Marchés des capitaux : estimant les vents assez favorables, le Kenya envisage une émission de 2 milliards de dollars d’euro-obligations

Le Kenya va devoir manœuvrer avec tact pour réussir son émission car les conditions d'emprunts restent toujours assez étroits sur les marchés internationaux des capitaux surtout pour un pays confronté à un risque de surendettement. (Crédit : Dr).

En dépit des incertitudes qui prévalent encore sur l’économie mondiale et des conditions d’emprunts toujours difficiles, le Kenya compte retourner sur les marchés des capitaux internationaux à travers une émission de 2 milliards de dollars d’euro-obligations.
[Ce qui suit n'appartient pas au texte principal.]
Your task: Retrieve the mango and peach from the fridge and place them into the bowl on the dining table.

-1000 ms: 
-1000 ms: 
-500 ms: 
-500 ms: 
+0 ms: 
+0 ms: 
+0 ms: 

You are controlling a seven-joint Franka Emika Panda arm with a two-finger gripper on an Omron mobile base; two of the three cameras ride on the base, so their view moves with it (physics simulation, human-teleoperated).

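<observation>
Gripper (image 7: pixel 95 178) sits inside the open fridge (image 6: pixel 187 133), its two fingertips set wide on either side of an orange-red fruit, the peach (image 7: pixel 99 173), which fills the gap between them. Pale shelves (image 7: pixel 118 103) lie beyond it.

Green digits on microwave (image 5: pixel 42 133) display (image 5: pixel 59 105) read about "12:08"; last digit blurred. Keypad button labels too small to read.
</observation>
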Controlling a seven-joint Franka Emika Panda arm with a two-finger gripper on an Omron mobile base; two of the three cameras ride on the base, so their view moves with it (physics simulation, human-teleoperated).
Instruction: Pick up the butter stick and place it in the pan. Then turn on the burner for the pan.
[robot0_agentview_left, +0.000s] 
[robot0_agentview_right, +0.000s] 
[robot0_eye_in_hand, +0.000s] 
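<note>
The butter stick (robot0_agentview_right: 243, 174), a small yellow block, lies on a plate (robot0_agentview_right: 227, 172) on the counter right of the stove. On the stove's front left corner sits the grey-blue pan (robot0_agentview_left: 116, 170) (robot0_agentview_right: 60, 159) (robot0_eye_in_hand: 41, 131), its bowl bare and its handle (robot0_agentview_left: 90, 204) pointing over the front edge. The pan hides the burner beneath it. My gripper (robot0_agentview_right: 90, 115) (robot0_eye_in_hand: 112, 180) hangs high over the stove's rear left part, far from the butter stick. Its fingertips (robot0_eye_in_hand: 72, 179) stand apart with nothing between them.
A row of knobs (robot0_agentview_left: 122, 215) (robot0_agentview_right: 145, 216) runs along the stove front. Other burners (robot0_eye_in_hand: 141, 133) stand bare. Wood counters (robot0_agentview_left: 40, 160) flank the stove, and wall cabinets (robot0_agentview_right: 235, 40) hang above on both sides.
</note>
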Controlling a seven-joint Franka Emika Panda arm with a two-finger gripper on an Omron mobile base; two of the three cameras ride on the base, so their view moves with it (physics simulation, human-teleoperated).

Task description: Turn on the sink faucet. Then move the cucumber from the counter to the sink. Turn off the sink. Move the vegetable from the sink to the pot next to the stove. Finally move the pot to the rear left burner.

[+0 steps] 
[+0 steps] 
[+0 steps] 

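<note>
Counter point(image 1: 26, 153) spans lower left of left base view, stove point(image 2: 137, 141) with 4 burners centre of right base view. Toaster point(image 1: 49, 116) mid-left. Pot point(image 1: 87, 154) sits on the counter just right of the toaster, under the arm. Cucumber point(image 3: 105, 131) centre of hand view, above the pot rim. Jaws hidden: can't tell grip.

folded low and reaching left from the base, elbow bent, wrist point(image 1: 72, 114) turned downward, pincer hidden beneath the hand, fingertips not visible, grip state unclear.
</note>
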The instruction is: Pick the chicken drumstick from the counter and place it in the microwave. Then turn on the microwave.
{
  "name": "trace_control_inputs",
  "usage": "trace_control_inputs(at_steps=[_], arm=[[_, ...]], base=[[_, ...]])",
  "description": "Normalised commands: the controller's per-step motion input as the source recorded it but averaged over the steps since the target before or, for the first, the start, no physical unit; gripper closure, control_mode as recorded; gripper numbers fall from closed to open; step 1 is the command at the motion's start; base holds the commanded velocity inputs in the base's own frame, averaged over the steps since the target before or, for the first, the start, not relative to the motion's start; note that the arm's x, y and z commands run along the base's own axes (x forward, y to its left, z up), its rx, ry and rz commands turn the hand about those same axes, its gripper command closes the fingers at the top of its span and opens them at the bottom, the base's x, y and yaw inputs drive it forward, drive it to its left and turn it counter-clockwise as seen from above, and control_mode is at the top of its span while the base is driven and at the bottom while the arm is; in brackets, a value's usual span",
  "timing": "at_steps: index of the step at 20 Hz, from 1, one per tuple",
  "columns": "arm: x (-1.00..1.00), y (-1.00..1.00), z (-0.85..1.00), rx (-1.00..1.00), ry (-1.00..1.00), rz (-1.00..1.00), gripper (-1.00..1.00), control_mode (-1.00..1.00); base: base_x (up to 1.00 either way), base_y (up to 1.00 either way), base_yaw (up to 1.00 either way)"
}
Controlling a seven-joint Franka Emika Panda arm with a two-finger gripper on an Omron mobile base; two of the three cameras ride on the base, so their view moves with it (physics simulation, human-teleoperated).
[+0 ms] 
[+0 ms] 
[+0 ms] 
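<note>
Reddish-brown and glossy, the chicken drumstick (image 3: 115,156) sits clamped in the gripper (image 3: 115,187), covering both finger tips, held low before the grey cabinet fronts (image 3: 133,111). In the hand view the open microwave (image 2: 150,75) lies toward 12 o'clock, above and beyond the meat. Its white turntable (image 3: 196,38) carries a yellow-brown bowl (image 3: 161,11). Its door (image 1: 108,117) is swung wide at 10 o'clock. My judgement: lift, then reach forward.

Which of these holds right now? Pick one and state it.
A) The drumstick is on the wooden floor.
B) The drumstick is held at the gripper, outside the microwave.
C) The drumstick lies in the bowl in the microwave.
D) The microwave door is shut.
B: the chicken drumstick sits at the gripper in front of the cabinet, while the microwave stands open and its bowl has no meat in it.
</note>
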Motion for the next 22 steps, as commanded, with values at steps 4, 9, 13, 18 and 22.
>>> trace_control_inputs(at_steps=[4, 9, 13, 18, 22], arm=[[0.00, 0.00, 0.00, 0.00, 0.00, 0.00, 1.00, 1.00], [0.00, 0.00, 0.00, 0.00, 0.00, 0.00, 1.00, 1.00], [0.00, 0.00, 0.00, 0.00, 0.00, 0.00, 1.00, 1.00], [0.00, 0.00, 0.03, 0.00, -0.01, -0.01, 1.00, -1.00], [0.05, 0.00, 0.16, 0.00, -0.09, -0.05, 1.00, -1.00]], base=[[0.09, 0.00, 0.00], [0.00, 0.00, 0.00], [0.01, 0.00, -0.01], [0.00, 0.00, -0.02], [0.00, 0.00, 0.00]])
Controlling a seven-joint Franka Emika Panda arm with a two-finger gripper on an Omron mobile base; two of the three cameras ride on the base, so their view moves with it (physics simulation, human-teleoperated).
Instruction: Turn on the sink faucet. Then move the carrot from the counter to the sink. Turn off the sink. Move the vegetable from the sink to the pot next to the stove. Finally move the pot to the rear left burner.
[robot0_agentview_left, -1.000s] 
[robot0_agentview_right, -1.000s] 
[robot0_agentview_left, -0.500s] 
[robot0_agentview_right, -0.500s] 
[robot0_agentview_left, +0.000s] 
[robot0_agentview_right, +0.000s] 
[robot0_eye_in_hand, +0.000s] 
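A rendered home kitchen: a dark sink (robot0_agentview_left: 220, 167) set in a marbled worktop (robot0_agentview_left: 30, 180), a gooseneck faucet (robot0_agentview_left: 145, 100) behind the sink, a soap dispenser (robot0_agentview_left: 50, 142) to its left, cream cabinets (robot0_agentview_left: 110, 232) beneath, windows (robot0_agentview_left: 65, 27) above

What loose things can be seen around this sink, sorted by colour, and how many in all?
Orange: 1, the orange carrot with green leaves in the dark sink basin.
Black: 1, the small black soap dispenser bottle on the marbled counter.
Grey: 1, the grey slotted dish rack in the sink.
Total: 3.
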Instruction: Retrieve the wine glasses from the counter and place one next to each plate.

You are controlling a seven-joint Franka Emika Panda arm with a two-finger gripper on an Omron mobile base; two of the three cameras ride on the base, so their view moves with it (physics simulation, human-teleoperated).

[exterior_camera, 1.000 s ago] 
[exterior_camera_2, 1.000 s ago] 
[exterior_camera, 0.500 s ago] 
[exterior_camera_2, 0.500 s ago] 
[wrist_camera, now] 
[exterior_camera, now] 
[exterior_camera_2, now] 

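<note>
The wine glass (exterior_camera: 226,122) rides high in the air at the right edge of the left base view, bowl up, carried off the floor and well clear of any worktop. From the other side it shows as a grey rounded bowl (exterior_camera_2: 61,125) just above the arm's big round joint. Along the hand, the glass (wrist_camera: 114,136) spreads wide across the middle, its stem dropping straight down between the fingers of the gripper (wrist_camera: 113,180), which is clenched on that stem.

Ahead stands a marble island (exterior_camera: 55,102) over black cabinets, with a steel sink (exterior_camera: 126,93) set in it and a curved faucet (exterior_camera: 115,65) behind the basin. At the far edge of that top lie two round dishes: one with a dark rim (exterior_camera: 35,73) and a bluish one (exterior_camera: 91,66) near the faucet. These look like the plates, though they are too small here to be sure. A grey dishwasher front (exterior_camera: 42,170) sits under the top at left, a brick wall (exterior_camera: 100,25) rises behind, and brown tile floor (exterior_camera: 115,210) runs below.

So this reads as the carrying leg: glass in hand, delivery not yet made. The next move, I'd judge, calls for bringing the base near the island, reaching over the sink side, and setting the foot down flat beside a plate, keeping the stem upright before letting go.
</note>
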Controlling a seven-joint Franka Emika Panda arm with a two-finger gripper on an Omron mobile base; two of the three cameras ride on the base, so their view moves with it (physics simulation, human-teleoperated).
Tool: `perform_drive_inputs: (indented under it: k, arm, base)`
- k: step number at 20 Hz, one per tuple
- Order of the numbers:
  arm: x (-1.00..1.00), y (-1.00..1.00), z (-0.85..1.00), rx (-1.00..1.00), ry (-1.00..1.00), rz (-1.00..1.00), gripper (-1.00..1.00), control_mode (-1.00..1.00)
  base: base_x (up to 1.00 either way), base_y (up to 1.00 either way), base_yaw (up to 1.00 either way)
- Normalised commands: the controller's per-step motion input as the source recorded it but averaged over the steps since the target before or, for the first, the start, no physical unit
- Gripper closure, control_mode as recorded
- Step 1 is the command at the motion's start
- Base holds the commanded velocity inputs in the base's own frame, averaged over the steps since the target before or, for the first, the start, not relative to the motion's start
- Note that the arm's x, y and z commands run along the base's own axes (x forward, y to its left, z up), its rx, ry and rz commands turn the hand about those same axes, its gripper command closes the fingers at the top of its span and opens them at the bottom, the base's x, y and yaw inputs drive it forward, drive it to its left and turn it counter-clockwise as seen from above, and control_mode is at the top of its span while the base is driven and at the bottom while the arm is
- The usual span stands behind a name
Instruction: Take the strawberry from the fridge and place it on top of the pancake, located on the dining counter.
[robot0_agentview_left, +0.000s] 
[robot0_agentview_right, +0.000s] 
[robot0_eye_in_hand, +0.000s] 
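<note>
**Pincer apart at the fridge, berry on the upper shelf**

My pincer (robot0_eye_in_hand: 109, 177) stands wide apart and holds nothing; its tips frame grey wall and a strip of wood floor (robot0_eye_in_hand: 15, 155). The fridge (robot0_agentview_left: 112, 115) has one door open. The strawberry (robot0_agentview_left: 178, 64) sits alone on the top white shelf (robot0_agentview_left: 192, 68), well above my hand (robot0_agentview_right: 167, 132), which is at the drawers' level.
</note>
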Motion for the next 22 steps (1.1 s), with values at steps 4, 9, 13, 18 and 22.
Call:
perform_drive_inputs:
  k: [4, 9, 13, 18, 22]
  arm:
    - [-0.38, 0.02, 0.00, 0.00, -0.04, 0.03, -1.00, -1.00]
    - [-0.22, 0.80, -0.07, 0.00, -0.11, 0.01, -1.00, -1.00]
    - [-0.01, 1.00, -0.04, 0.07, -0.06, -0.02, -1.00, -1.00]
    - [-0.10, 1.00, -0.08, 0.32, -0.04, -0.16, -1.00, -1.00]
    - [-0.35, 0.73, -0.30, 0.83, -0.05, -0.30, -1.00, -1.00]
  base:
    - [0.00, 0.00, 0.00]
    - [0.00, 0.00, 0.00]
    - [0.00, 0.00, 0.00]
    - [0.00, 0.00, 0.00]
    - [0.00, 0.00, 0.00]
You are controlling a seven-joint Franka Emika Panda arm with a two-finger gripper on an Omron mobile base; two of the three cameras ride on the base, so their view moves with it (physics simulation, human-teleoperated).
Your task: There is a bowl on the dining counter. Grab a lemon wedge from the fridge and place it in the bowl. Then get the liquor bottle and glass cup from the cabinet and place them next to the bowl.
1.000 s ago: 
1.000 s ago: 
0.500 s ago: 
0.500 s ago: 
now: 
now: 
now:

L’opération qui est prévue durant l’année fiscale 2023-2024 vise selon le Trésor du pays, à refinancer l’euro-bond de 2 milliards sur 10 ans que le pays a émis avec succès en 2014 et qui arrive donc à échéance en juin 2014. Malgré le risque de surendettement, une crise de trésorerie et une politique monétaire mondiale encore rigide, les autorités comptent sur certains vents favorables pour réussir ce retour sur les marchés internationaux annoncé depuis des mois comme l’une des seules alternatives pour permettre à l’économie kényane, l’une des plus dynamiques de l’Afrique de l’est, de continuer à tenir le choc engendré par la crise mondiale.

De la dette pour financer la dette ! C’est l’option finalement choisie par les autorités kényanes pour mobiliser des ressources financières destinées à rembourser l’euro-bond que le pays avait émis en 2014 et qui arrive à échéance en juin 2014. « Le gouvernement de la République du Kenya, par l’intermédiaire de son Trésor national, envisage d’accéder aux marchés internationaux des capitaux avant la fin de l’année fiscale 2023/24, qui s’étale du 1er juillet 2023 au 30 juin 2024, pour émettre des obligations souveraines », a annoncé la semaine dernière, le Trésor public kényan dans l’appel à manifestation d’intérêt qui a été lancé pour le choix des arrangeurs de cette prochaine sortie sur les marchés internationaux des capitaux.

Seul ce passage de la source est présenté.